4.1. Multicast Domains

   A "Multicast Domain (MD)" is a set of VRFs on different PEs,
   belonging to the same VPN, associated with interfaces that can send
   multicast traffic to each other. Each MD is assigned a MD P-Group
   address. It is required that each MD be assigned a unique address
   across all the domains that are part of the MVPN service. Each VRF
   has its own multicast routing table. When a multicast control packet
   is received from a particular CE device, PIM RPF lookup and PIM Join
   propagation is done in the associated VRF. Similarly, when a
   multicast data packet is received from a particular CE device,
   multicast data forwarding is done in the associated VRF. The goal of
   this is to send the multicast control or data packet to all other
   VRFs in that MD.  This is achieved by building one or more multicast
   distribution tree for a given MD in the SP network.

4.2. Provider and VPN PIM Instances

   Each PE router runs an instance of PIM per VRF. In each VRF instance
   of PIM, the PE maintains a PIM adjacency with each of the PIM-capable
   CE routers associated with that VRF. The multicast routing table
   created by each instance is specific to the corresponding VRF.  These
   PIM instances are referred as "VPN-specific PIM instances". These PIM
   instances can support any flavor of PIM, for instance PIM-SM or PIM-
   DM.

   Each PE router also runs a "provider-wide" instance of PIM-SM, in
   which it has a PIM adjacency with each of its IGP neighbors (i.e.,
   with P and directly connected PE routers), but NOT with any CE
   routers.  The provider PIM instance MUST support PIM-SM.

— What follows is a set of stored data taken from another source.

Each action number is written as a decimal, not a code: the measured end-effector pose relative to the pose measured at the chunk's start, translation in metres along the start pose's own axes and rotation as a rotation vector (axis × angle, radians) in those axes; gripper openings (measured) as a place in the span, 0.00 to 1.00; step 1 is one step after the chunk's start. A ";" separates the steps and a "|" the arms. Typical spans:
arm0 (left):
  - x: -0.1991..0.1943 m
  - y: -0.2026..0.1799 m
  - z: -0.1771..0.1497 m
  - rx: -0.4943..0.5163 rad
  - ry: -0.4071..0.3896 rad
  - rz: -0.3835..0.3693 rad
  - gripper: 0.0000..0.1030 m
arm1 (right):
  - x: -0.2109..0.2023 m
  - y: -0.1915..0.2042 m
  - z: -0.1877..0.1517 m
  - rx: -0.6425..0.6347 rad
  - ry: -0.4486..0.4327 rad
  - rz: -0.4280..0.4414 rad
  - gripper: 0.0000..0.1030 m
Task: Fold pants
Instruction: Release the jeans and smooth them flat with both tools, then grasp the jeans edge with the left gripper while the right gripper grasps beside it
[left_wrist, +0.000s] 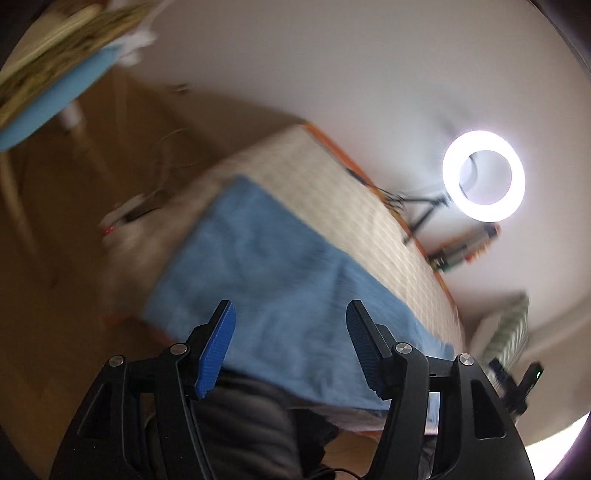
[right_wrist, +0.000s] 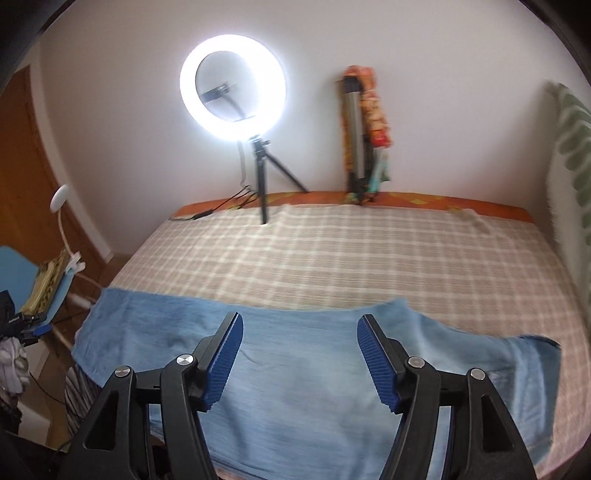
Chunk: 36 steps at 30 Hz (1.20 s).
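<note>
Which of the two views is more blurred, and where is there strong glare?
Left wrist view: heavy motion blur smears the blue pants, the checked bed cover and the chair; only the left gripper is sharp. Right wrist view: much clearer, only slightly soft, with fisheye bending at the edges. In both views the ring light is overexposed and glares white.

The right wrist view looks level across the bed (right_wrist: 332, 251) toward the wall, close above the pants (right_wrist: 303, 369). The left wrist view is tilted and blurred, facing the same bed (left_wrist: 332, 192). Both share the ring light (right_wrist: 232, 86).
</note>
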<state>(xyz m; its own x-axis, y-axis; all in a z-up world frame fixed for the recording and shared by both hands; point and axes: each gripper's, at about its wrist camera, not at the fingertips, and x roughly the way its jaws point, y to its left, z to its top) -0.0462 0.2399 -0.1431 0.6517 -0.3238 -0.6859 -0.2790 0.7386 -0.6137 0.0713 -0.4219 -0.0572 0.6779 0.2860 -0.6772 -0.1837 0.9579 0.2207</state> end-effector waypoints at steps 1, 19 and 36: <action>-0.005 0.012 0.003 -0.013 0.003 0.027 0.60 | 0.006 0.008 0.002 -0.011 0.008 0.011 0.66; 0.068 0.101 -0.044 -0.328 0.013 -0.123 0.60 | 0.053 0.063 0.008 -0.021 0.091 0.049 0.66; 0.077 0.117 -0.046 -0.394 -0.137 -0.152 0.55 | 0.053 0.079 0.012 -0.041 0.095 0.069 0.67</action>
<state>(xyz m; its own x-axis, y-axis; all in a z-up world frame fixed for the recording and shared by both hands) -0.0614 0.2736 -0.2855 0.7860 -0.3107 -0.5345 -0.4030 0.3981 -0.8241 0.1010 -0.3317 -0.0671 0.5929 0.3502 -0.7252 -0.2576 0.9357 0.2412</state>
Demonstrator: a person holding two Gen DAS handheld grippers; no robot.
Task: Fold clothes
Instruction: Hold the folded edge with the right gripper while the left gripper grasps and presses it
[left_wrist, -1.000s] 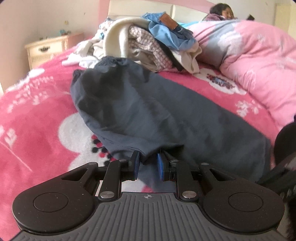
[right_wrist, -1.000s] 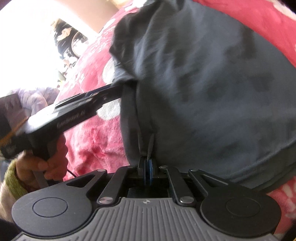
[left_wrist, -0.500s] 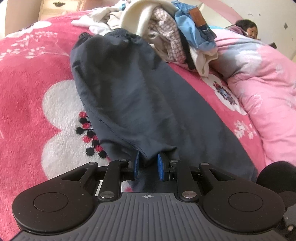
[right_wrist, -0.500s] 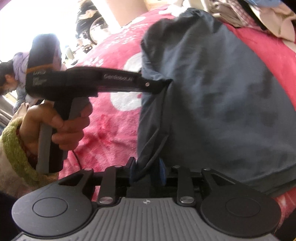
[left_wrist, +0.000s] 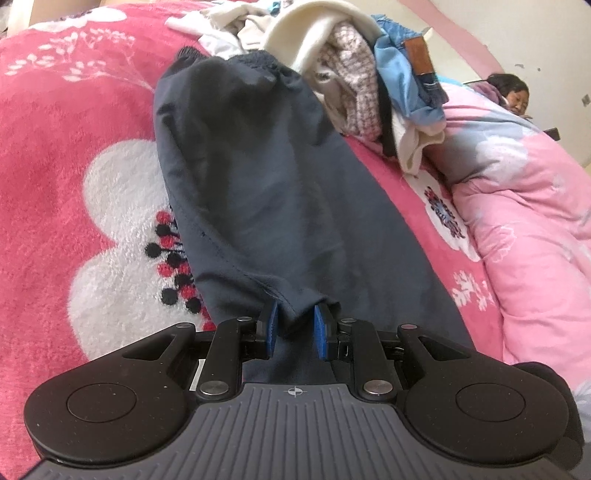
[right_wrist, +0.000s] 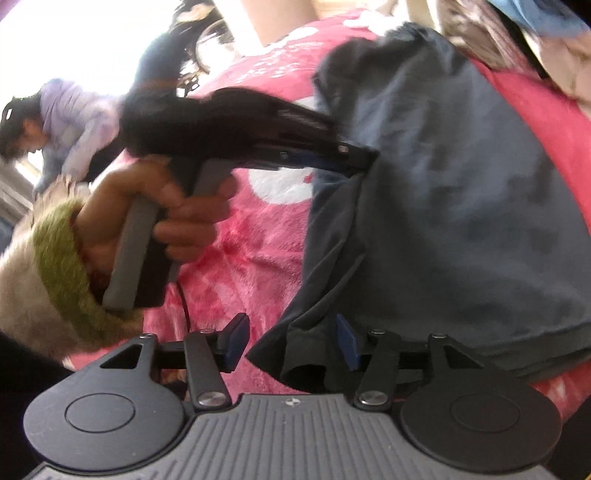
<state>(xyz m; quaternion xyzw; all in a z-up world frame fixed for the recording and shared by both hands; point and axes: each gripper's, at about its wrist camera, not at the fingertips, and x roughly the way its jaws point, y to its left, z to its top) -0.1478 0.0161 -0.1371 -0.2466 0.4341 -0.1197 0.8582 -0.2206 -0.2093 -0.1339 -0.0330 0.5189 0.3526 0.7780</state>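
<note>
Dark navy trousers (left_wrist: 266, 192) lie lengthwise on the red flowered blanket (left_wrist: 74, 155), waistband at the far end. My left gripper (left_wrist: 294, 328) sits at the near hem, its blue pads apart with hem cloth bunched between them. In the right wrist view the trousers (right_wrist: 461, 206) fill the right side. My right gripper (right_wrist: 291, 339) is wide open, and the dark hem cloth lies loose between its pads. The left gripper (right_wrist: 369, 157), held by a hand, touches the trousers' edge there.
A pile of unfolded clothes (left_wrist: 354, 74) lies just beyond the waistband. A pink duvet (left_wrist: 528, 206) with a person (left_wrist: 511, 92) lying in it runs along the right. Another person (right_wrist: 48, 122) bends over at the far left of the right wrist view.
My right gripper has opened from fully shut and let the hem go. My left gripper has moved forward and lower along the trousers; its pads stand a little wider apart.
</note>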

   In order to help refer to provider-wide PIM instance and to VPN-
   specific PIM instance, the prefixes "P-" and "C-" are used
   respectively.  Thus a P-Join would be a PIM Join which is processed
   by the provider-wide PIM-SM instance, and a C-Join would be a PIM
   Join which is processed by a VPN-specific PIM instance.  A P-group
   address would be a group address in the SP's address space.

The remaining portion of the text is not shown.